Последний день отпуска я, разумеется, должен был посвятить миссис Хоггарти. Тетушка пребывала в самом милостивом расположении духа и в качестве угощения поставила две бутылки черносмородинного вина, каковые и пришлись главным образом на мою долю.
Вечером, когда все ее гостьи, надев деревянные галоши, удалились в сопровождении своих горничных, миссис Хоггарти, которая еще раньше сделала мне знак остаться, первым долгом задула в гостиной три восковые свечи, а затем, взяв четвертую, подошла к секретеру и отперла его.
Поверьте, сердце мое отчаянно колотилось, но я прикинулся, будто и не смотрю в ту сторону.
- Сэм, голубчик, - сказала она, отыскивая нужный ключ, - выпей еще стаканчик Росолио (так она окрестила это окаянное питье), оно тебя подкрепит.
Я покорно стал наливать вино, и рука моя так дрожала, что горлышко позвякивало о край стакана. К тому времени, как я наконец осушил стакан, тетушка перестала
рыться в бюро и подошла ко мне; в одной руке у ней мигала восковая свеча, в другой был объемистый сверток. "Час настал", - подумал я.
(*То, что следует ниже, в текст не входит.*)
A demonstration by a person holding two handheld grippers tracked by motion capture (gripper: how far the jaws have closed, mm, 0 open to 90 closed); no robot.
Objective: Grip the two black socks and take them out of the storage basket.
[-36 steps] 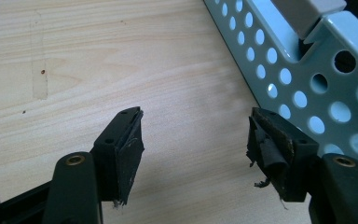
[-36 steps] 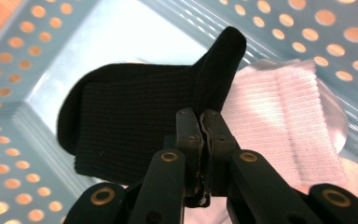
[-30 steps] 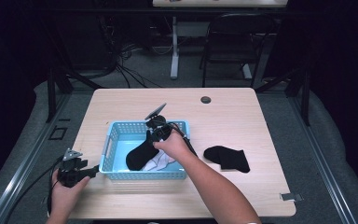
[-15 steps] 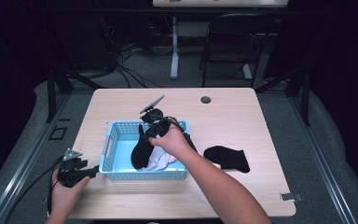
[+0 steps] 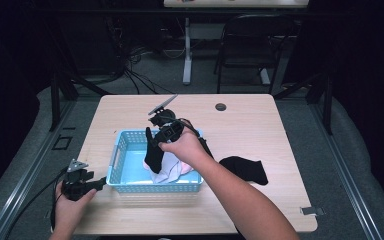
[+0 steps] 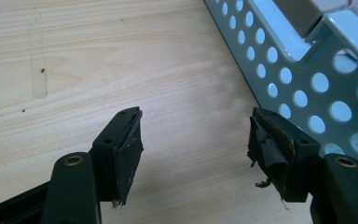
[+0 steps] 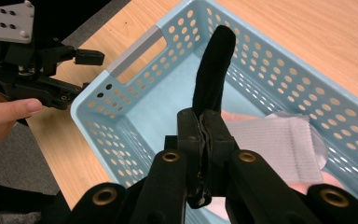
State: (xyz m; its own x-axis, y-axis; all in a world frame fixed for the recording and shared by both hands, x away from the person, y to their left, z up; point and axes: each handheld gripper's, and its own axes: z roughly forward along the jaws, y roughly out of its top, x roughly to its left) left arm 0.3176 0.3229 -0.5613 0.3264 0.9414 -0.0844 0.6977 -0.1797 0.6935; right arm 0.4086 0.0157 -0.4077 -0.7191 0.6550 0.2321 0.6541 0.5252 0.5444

- Сэмюел, дражайший мой племянник, - сказала она, - тебя назвали в честь твоего святого дяди, моего супруга - благословенна память его, - и своим благонравием ты радуешь меня больше всех моих племянников и племянниц.
Ежели вы примете во внимание, что у моей тетушки шесть замужних сестер, что все они вышли замуж за ирландцев и произвели на свет многочисленное потомство, вы поймете, что я с полным основанием мог счесть слова ее за весьма лестный комплимент.